EXERCISE BRIEF:
Please copy every record below exactly, but leave the pictures out.

(Records from a data collection)
* * * *
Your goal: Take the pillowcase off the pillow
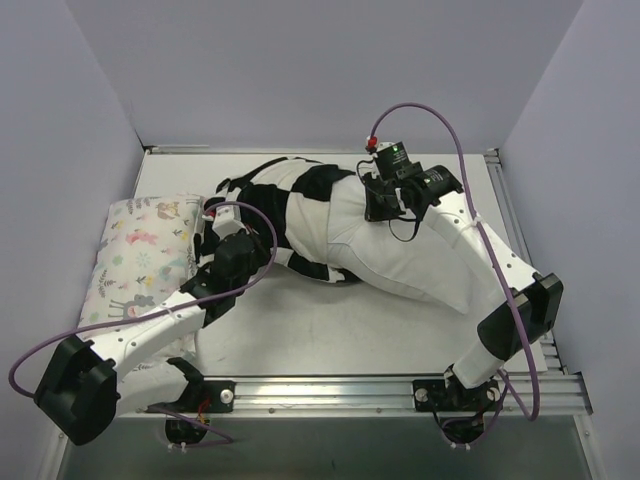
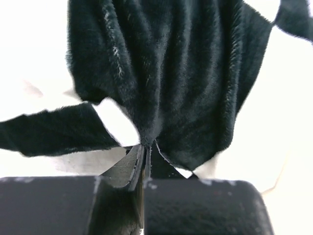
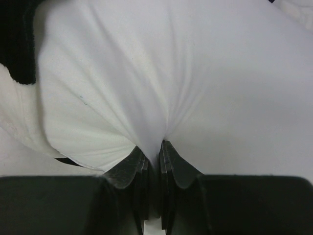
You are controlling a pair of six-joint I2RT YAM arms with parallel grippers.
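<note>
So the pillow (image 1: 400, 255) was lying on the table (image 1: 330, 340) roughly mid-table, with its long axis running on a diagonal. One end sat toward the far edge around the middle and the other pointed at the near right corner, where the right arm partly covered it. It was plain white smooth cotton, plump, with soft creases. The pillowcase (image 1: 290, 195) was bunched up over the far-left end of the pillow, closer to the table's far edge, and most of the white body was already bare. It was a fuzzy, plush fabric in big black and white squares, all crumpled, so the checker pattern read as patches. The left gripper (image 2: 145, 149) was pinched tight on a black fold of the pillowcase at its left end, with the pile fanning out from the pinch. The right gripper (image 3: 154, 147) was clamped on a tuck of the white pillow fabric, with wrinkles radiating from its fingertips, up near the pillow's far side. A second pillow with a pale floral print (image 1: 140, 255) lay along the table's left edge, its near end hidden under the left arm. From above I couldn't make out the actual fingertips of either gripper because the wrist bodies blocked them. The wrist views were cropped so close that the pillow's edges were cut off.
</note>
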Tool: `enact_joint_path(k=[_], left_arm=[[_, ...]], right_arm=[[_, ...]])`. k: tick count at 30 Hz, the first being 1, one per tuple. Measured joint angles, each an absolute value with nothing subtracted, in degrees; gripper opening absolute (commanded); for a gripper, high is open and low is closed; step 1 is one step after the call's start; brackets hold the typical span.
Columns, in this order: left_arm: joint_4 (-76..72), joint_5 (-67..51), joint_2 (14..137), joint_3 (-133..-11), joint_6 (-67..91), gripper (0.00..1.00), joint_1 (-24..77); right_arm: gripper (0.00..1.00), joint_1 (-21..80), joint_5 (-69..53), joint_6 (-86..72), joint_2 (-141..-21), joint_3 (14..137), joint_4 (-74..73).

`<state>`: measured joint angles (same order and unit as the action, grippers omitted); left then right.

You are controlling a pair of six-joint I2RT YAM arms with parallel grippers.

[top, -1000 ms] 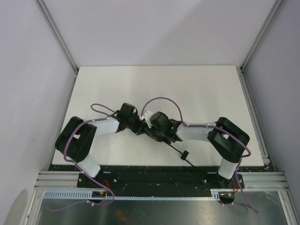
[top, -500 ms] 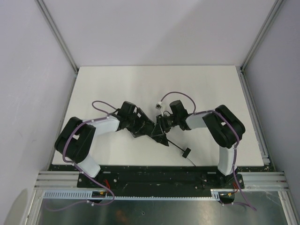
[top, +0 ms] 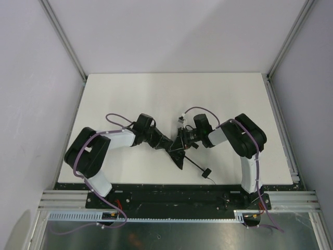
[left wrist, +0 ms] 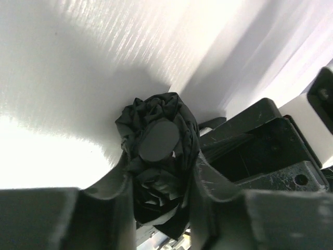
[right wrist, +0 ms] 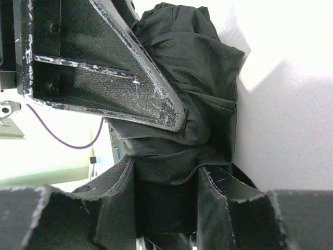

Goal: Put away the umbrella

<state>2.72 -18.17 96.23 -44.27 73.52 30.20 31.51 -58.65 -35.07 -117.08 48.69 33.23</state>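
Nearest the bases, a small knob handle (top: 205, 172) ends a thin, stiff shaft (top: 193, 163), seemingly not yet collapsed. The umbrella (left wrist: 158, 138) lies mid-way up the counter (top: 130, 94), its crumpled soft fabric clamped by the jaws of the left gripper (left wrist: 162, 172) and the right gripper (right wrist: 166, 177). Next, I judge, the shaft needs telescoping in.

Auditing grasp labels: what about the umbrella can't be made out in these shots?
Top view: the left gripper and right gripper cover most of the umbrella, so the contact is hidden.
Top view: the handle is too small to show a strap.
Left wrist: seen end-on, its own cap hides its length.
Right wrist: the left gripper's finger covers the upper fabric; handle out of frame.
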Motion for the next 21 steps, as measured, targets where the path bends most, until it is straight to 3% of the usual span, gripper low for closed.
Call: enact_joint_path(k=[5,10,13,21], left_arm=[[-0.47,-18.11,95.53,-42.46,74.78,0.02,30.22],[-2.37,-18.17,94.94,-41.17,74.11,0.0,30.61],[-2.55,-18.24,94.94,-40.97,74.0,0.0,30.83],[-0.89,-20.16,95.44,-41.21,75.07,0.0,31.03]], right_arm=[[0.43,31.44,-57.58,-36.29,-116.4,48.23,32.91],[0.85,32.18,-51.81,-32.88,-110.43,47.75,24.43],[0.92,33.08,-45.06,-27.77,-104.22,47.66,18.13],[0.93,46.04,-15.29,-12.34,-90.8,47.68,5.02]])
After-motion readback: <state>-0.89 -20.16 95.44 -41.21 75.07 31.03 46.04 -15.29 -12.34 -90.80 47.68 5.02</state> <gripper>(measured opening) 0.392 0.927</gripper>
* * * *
SOLUTION TO THIS EXERCISE:
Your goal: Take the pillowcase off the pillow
You are controlling a pair of six-joint I2RT YAM arms with parallel grippers.
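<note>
So the pillow (image 1: 400, 255) was lying on the table (image 1: 330, 340) roughly mid-table, with its long axis running on a diagonal. One end sat toward the far edge around the middle and the other pointed at the near right corner, where the right arm partly covered it. It was plain white smooth cotton, plump, with soft creases. The pillowcase (image 1: 290, 195) was bunched up over the far-left end of the pillow, closer to the table's far edge, and most of the white body was already bare. It was a fuzzy, plush fabric in big black and white squares, all crumpled, so the checker pattern read as patches. The left gripper (image 2: 145, 149) was pinched tight on a black fold of the pillowcase at its left end, with the pile fanning out from the pinch. The right gripper (image 3: 154, 147) was clamped on a tuck of the white pillow fabric, with wrinkles radiating from its fingertips, up near the pillow's far side. A second pillow with a pale floral print (image 1: 140, 255) lay along the table's left edge, its near end hidden under the left arm. From above I couldn't make out the actual fingertips of either gripper because the wrist bodies blocked them. The wrist views were cropped so close that the pillow's edges were cut off.
</note>
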Tool: `enact_joint_path(k=[_], left_arm=[[_, ...]], right_arm=[[_, ...]])`. k: tick count at 30 Hz, the first being 1, one per tuple. Measured joint angles, each an absolute value with nothing subtracted, in degrees; gripper opening absolute (commanded); for a gripper, high is open and low is closed; step 1 is one step after the call's start; brackets hold the typical span.
Columns, in this order: left_arm: joint_4 (-76..72), joint_5 (-67..51), joint_2 (14..137), joint_3 (-133..-11), joint_6 (-67..91), gripper (0.00..1.00), joint_1 (-24..77); right_arm: gripper (0.00..1.00), joint_1 (-21..80), joint_5 (-69..53), joint_6 (-86..72), joint_2 (-141..-21), joint_3 (14..137), joint_4 (-74..73).

`<state>`: measured joint angles (same order and unit as the action, grippers omitted); left then right.

You are controlling a pair of six-joint I2RT YAM arms with parallel grippers.

[top, -1000 ms] 
[top, -500 ms] 
[top, +0 ms] 
[left wrist, +0 ms] 
[right wrist, +0 ms] 

Goal: Put away the umbrella

<state>2.72 -18.17 96.23 -44.27 73.52 30.20 31.51 -58.65 -35.07 -117.08 48.69 33.23</state>
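Nearest the bases, a small knob handle (top: 205, 172) ends a thin, stiff shaft (top: 193, 163), seemingly not yet collapsed. The umbrella (left wrist: 158, 138) lies mid-way up the counter (top: 130, 94), its crumpled soft fabric clamped by the jaws of the left gripper (left wrist: 162, 172) and the right gripper (right wrist: 166, 177). Next, I judge, the shaft needs telescoping in.

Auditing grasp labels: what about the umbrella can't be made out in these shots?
Top view: the left gripper and right gripper cover most of the umbrella, so the contact is hidden.
Top view: the handle is too small to show a strap.
Left wrist: seen end-on, its own cap hides its length.
Right wrist: the left gripper's finger covers the upper fabric; handle out of frame.
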Motion for the next 21 steps, as measured, targets where the path bends most, until it is straight to 3% of the usual span, gripper low for closed.
Call: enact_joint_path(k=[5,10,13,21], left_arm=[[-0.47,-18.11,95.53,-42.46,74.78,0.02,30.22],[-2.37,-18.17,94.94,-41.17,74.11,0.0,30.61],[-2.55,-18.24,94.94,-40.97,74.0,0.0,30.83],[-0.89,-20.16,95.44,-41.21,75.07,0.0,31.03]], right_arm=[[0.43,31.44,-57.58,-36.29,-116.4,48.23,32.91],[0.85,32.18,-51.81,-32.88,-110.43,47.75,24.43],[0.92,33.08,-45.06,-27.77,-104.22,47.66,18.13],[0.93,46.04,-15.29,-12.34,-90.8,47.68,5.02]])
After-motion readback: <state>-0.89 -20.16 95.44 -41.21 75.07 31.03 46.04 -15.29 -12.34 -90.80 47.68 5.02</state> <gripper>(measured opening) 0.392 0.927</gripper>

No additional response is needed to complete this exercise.